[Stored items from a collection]
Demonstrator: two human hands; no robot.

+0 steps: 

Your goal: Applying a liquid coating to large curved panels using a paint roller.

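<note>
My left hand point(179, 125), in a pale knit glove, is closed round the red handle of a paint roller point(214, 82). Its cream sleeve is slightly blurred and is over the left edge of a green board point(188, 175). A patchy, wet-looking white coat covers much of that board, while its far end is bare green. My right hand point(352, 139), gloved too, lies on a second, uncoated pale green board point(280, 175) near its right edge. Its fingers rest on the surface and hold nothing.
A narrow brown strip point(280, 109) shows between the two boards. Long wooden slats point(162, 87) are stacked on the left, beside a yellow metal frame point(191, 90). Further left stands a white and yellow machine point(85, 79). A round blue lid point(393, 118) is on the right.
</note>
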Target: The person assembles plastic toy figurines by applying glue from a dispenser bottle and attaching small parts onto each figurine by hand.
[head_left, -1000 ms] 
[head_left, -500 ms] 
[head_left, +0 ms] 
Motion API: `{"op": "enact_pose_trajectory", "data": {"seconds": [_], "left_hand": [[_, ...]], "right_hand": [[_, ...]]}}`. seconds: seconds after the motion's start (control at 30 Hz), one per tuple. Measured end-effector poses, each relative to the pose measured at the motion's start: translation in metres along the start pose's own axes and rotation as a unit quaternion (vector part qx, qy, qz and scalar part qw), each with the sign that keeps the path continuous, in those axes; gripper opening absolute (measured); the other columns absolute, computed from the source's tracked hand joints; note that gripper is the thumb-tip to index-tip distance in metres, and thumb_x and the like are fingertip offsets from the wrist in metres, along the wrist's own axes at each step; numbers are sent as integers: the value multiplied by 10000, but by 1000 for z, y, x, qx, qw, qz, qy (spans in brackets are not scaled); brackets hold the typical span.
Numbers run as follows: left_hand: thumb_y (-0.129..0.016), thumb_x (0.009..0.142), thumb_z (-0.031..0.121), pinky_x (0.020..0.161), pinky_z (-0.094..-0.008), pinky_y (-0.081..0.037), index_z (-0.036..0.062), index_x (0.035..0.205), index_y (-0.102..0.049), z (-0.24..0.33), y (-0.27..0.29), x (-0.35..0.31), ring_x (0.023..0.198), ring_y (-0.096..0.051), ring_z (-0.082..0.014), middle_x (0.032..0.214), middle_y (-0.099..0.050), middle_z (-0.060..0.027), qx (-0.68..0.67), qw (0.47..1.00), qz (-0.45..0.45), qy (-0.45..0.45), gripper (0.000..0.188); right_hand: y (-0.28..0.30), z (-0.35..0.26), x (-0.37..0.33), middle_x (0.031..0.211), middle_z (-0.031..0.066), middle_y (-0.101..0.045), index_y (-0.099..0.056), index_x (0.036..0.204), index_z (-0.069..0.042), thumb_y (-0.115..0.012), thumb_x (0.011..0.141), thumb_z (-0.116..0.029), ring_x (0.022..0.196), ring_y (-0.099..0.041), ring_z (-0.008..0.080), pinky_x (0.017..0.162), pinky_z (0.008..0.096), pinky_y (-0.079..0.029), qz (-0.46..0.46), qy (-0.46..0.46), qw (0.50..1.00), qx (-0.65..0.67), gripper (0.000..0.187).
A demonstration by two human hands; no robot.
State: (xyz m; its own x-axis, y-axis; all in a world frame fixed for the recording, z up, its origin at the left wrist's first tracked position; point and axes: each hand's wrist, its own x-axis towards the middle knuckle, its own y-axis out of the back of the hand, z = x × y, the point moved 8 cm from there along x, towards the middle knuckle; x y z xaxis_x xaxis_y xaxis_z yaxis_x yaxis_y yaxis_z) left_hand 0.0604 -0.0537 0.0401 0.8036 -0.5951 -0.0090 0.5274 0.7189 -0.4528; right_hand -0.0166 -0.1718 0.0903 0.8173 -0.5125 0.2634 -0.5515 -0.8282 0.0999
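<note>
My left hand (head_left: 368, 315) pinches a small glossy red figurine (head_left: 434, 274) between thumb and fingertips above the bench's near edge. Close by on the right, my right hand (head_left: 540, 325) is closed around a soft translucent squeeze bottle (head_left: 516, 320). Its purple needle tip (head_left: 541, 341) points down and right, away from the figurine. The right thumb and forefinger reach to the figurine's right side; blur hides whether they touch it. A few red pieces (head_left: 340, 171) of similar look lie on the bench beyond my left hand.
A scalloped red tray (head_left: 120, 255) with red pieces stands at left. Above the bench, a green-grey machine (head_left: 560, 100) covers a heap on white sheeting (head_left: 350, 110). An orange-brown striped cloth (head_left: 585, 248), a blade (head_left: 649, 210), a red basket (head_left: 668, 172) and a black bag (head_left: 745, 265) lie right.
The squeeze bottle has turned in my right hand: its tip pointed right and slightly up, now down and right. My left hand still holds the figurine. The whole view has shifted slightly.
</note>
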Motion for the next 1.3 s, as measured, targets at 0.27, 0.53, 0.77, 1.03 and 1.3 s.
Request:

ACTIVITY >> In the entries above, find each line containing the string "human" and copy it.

EXPECTED OUTPUT >>
Demonstrator: two human hands; no robot.
A demonstration by two human hands; no robot.

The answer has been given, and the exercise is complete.